Meta-analysis strengthens case for argatroban use in patients with END after stroke

Argatroban appears to reduce neurological deficits in acute ischaemic stroke (AIS) patients with early neurological deterioration (END) who are undergoing thrombolytic therapy, without increasing the risk of symptomatic intracranial haemorrhage, according to the results of a meta-analysis.

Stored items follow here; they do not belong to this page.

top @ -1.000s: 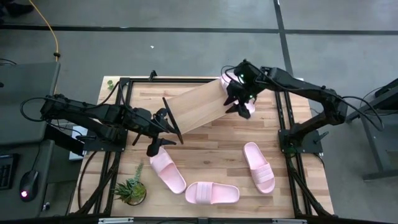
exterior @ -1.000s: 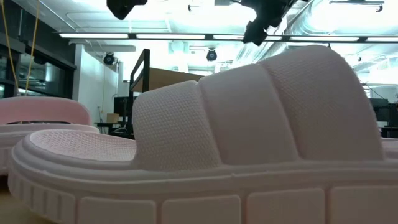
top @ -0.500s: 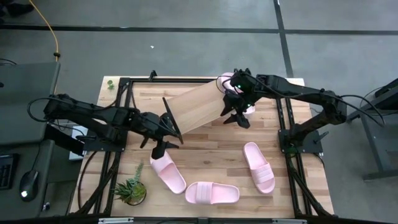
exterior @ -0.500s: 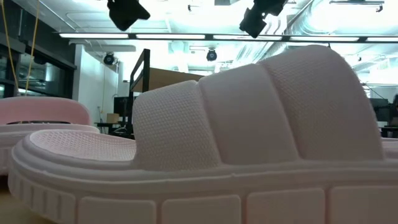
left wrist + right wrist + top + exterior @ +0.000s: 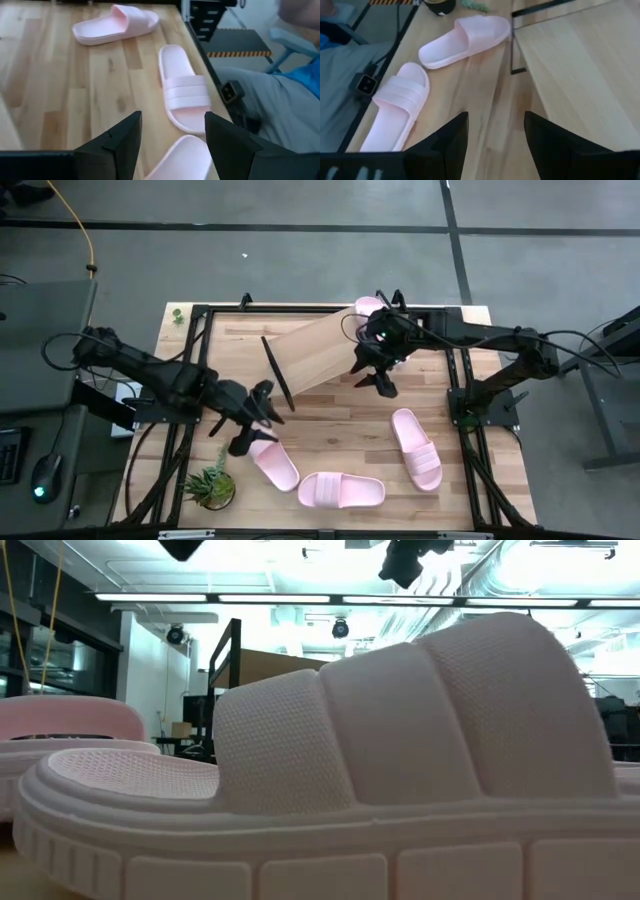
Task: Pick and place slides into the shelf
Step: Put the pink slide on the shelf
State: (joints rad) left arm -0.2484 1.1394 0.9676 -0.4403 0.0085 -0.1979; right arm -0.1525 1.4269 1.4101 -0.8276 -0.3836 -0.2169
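Note:
Three pink slides lie flat on the tabletop in the high view: a left one (image 5: 272,463), a near one (image 5: 342,490) and a right one (image 5: 416,447). The fourth slide (image 5: 367,306) shows at the far right end of the slanted shelf (image 5: 312,352), mostly hidden by the right arm. My left gripper (image 5: 249,433) is open above the far end of the left slide (image 5: 181,159). My right gripper (image 5: 372,382) is open over bare tabletop just off the shelf's right end, with the shelf board (image 5: 580,60) beside it.
A small potted plant (image 5: 210,487) stands at the near left corner. A black metal frame (image 5: 463,395) runs along the table's sides. Bare wood lies between the shelf and the three slides. In the wrist views a seated person (image 5: 280,100) shows beyond the near edge.
My left gripper has moved from the shelf's left end toward the near edge, arriving above the left slide. My right gripper has drawn away from the slide at the shelf's far right end, toward the near edge. The three slides on the table have stayed put.

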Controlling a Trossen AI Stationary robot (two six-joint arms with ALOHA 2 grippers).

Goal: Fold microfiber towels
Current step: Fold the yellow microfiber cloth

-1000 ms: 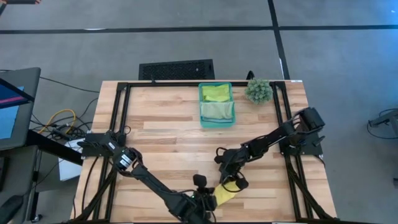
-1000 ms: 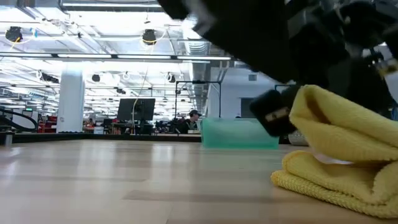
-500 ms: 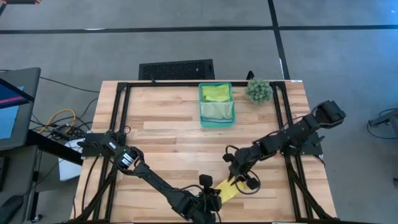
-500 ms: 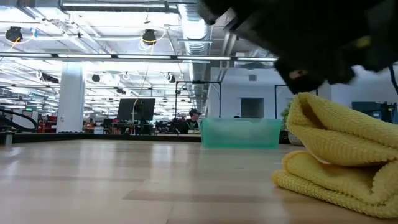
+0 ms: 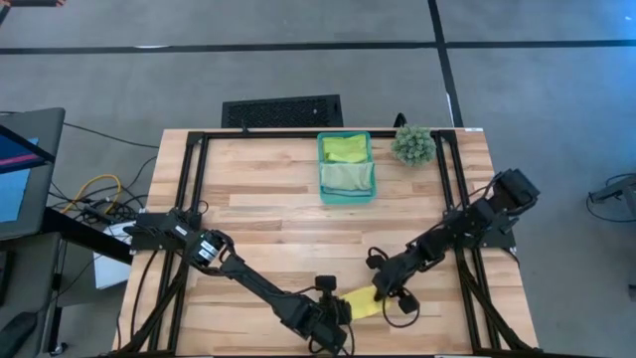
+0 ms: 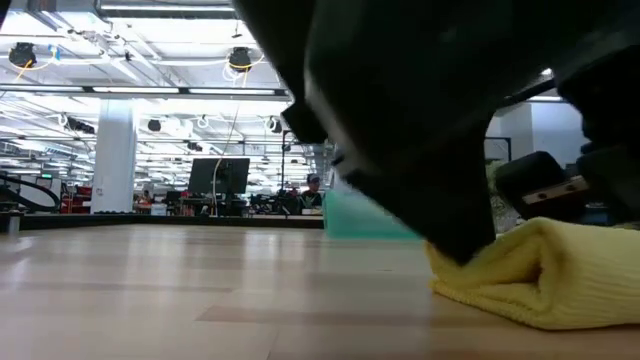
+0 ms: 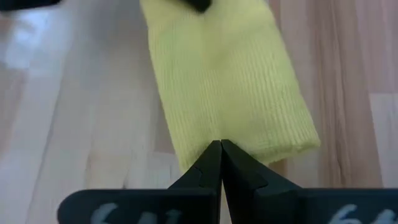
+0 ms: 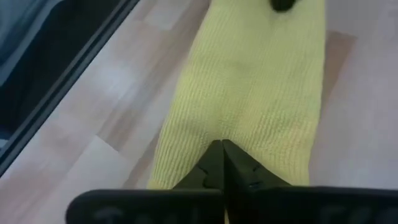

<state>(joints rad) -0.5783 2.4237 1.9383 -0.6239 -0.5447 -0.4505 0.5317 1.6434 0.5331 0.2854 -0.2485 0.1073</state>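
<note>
A yellow towel [image 5: 362, 303] lies folded into a narrow strip on the wooden table near its near edge; it also shows in the low view [image 6: 560, 275]. My left gripper [image 5: 341, 308] is shut at the strip's left end. My right gripper [image 5: 382, 295] is shut at its right end. A lime green towel [image 5: 344, 149] and a pale green towel [image 5: 348, 177] lie in the teal bin [image 5: 322, 167]. The light blue towel is out of view. My left gripper has its shut fingertips [image 7: 214, 155] on the yellow towel's left end edge [image 7: 205, 134], coming slanting down from the table's left. How many layers they pinch does not show. The towel lies flat on the table. My right gripper has its shut fingertips [image 8: 229, 155] on the towel's right end [image 8: 242, 134], coming slanting down from the table's right and lying along the strip. How many layers they pinch does not show. The towel lies on the table.
The teal bin stands at the far middle of the table, with a small spiky green plant [image 5: 412, 144] to its right. A black frame [image 5: 189, 199] runs along the table's sides. Bare wood [image 5: 268, 229] lies between the bin and the towel.
My right gripper has gone down and toward the table's near right with the towel's end. The towel's raised, bunched part has come down, and the towel now lies as a flat, longer strip. My left gripper has stayed at the left end.
</note>
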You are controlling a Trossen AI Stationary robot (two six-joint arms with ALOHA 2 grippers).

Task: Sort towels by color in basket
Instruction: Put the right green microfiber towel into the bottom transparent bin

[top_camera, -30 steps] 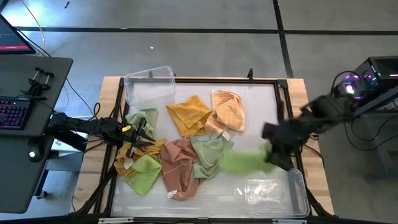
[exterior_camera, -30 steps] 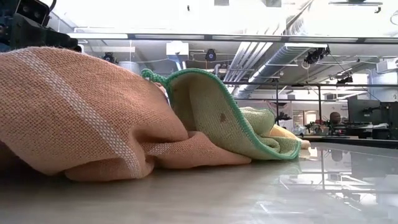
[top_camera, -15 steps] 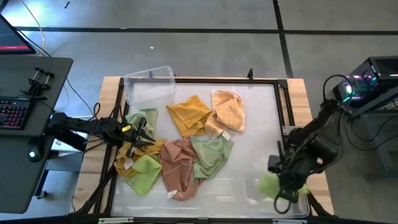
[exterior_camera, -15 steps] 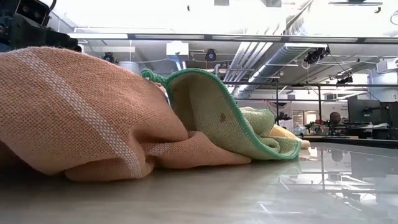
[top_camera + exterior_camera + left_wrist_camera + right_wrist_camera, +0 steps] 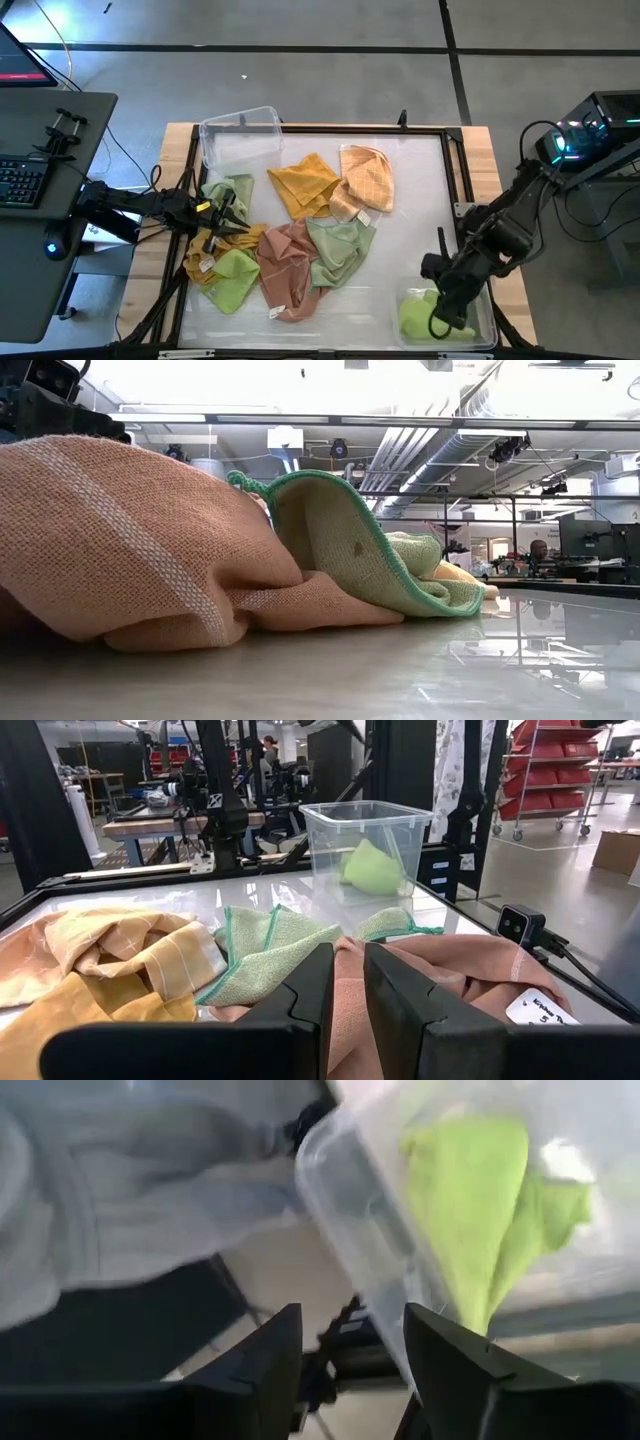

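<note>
Several towels lie in a loose pile on the white table: green, yellow, checked peach, pink and another green. One bright green towel lies crumpled in the clear bin at the near right corner. It also shows through the bin's wall in the right wrist view, green towel. My right gripper hangs open above that bin, with nothing between its fingers. My left gripper waits shut over the pile's left side.
A second clear bin stands at the far left corner. A black frame rims the table. In the low view a peach towel and a green-edged towel fill the foreground. A desk with a keyboard stands to the left.
My right gripper has carried the bright green towel from the table's right middle toward the near edge, over the near right bin. It has let go, and the towel has fallen into the bin and lies there crumpled.
</note>
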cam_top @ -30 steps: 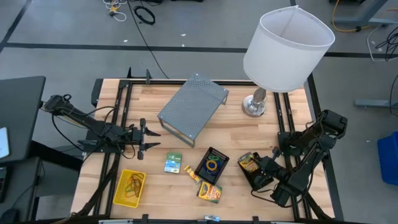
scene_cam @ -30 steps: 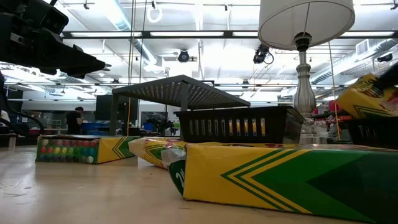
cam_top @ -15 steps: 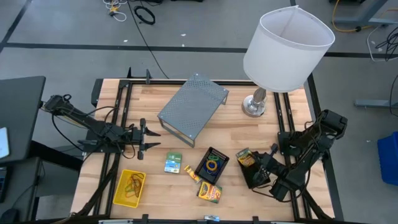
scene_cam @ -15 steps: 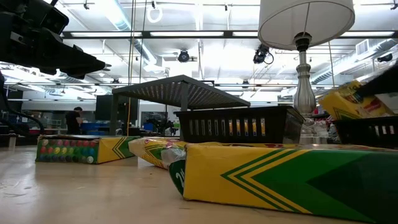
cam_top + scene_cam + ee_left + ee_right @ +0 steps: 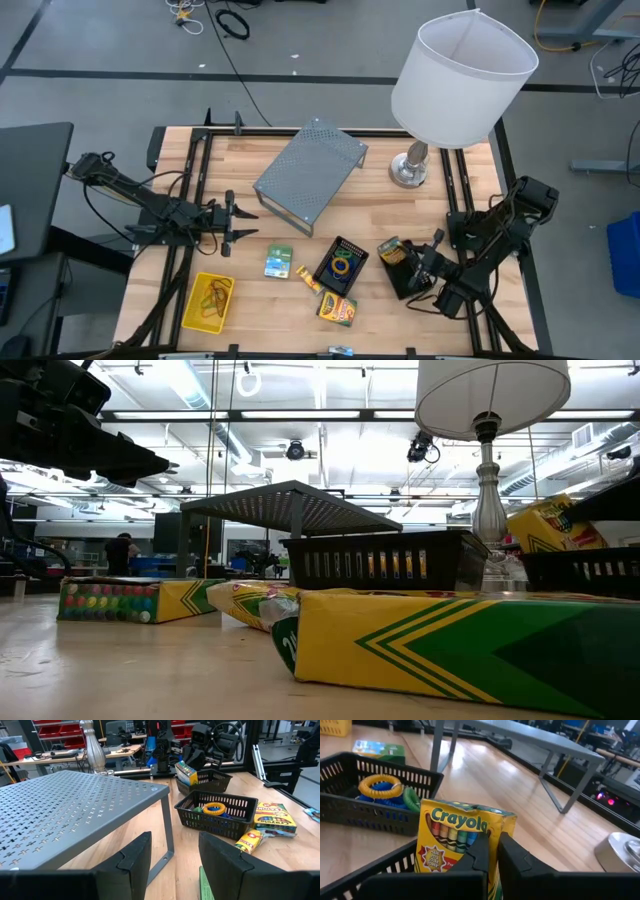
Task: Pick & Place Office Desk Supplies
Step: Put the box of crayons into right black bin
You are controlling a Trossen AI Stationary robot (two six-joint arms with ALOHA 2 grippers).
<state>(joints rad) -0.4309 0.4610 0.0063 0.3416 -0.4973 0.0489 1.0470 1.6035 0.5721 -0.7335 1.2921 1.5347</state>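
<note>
- Nearest the front edge of the table point(image 5: 400, 330): a crayon box point(image 5: 338, 309) lying flat, with a smaller crayon pack point(image 5: 307, 281) just beside it.
- Off to the front left: a yellow basket point(image 5: 205, 303) with some thin loops inside, maybe rubber bands, too small to tell for sure.
- A bit farther in: a small green-white packet point(image 5: 278, 262) lying flat on the wood.
- Beside that packet: a black mesh tray point(image 5: 341, 264) holding yellow and blue rubber-band rings point(image 5: 381, 786).
- On the right side: a second black mesh tray point(image 5: 410, 281), with the right gripper point(image 5: 412, 262) over it.
- Right fingers point(image 5: 481, 854) pressed tight on a yellow Crayola box point(image 5: 457, 840), pinching it at one edge.
- Crayola box held upright and a bit tilted, over the near wall of the second tray, lifted above the tray rim in the low view.
- On the left side: the left gripper point(image 5: 230, 223) hanging over bare wood, well apart from every supply.
- Left fingers point(image 5: 134, 858) spread apart with nothing between them.
- Past the trays, in the middle: a grey metal shelf point(image 5: 309, 174) with small holes, standing on its legs.
- Farthest back on the right: a big lamp point(image 5: 455, 75) with a white shade and a silver foot.
</note>
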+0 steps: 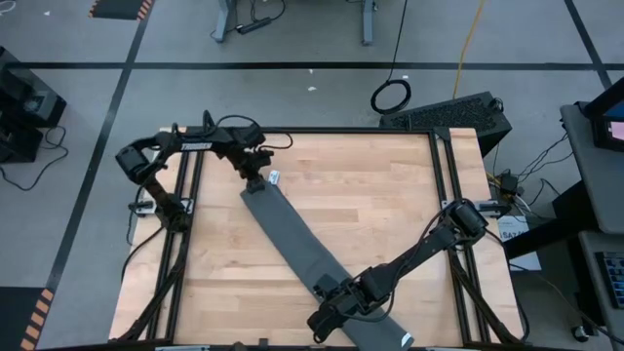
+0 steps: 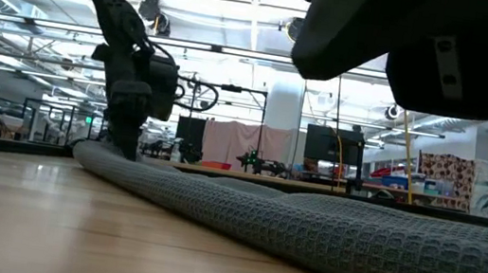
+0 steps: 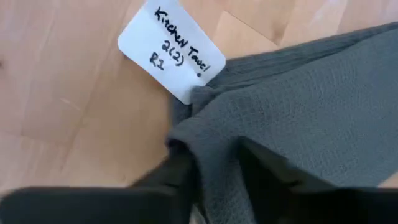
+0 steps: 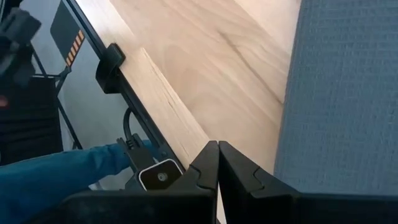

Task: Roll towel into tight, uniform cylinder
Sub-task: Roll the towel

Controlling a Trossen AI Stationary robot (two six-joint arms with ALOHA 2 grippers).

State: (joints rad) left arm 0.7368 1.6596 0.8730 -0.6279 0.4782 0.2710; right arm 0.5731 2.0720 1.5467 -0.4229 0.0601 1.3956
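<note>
- Dark grey waffle cloth: the towel (image 1: 292, 242) lies flat and unrolled in a long diagonal strip across the wooden table (image 1: 370, 195), running from the far left down to the near edge right of centre.
- The left gripper (image 1: 255, 180) is down at the towel's far end, beside the white tag (image 3: 171, 50), and the left wrist view shows a lifted corner of cloth bunched between its dark fingers (image 3: 180, 180); it looks pinched there, though how firm the grip is cannot be told.
- The right gripper (image 4: 217, 155) has its fingers pressed together with nothing in them, out over the bare wood just beside the towel's long edge near the near end.
- Judged from this layout, no turn of the roll exists yet; the first fold is what matters.
- Risk one: only a corner is caught, so the start could go skewed and the cylinder would come out cone-shaped.
- Risk two: a thin pinch on soft cloth may slip free under tension.
- Risk three: with the near end unpinned, the whole strip could slide instead of rolling, leaving it loose.
</note>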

Pooled data from nine studies involving 2,283 patients, of which 52.21 percent received argatroban, showed that the drug yielded greater reductions in the NIH Stroke Scale (NIHSS) score at day 7 (mean difference [MD], –0.8315, 95 percent confidence interval [CI], –1.4181 to –0.2449; I²=61 percent; p=0.005 for overall effect) than the control treatment, reported study author Italo Andrade, a medical student based in Brazil. [EAN 2024, abstract OPR-­009]

Results for the 90-day NIHSS score also favoured argatroban (MD, –0.3903, 95 percent CI, –1.9313 to 1.1506; I²=92 percent), although the difference did not reach significance after testing for overall effect (p=0.620).

According to Andrade, patients on argatroban were more likely than those on control to reach independence on their activities of daily living after treatment, as indicated by a significantly greater increase in the modified Barthel Index (MD, 9.2146, 95 percent CI, 4.4355‒13.9938; I²=87 percent; p<0.001 for overall effect).

The benefits seen with argatroban, however, did not translate into greater odds of achieving a modified Rankin Scale score of 0‒3 (odds ratio [OR], 1.37, 95 percent CI, 0.87–2.14; I²=53 percent; p=0.169705 for overall effect).

Finally, there was no significant difference in the proportion of patients who experienced symptomatic intracranial haemorrhage between the argatroban and control treatment groups (OR, 1.29, 95 percent CI, 0.65–2.55; I²=0 percent; p=0.468934 for overall effect).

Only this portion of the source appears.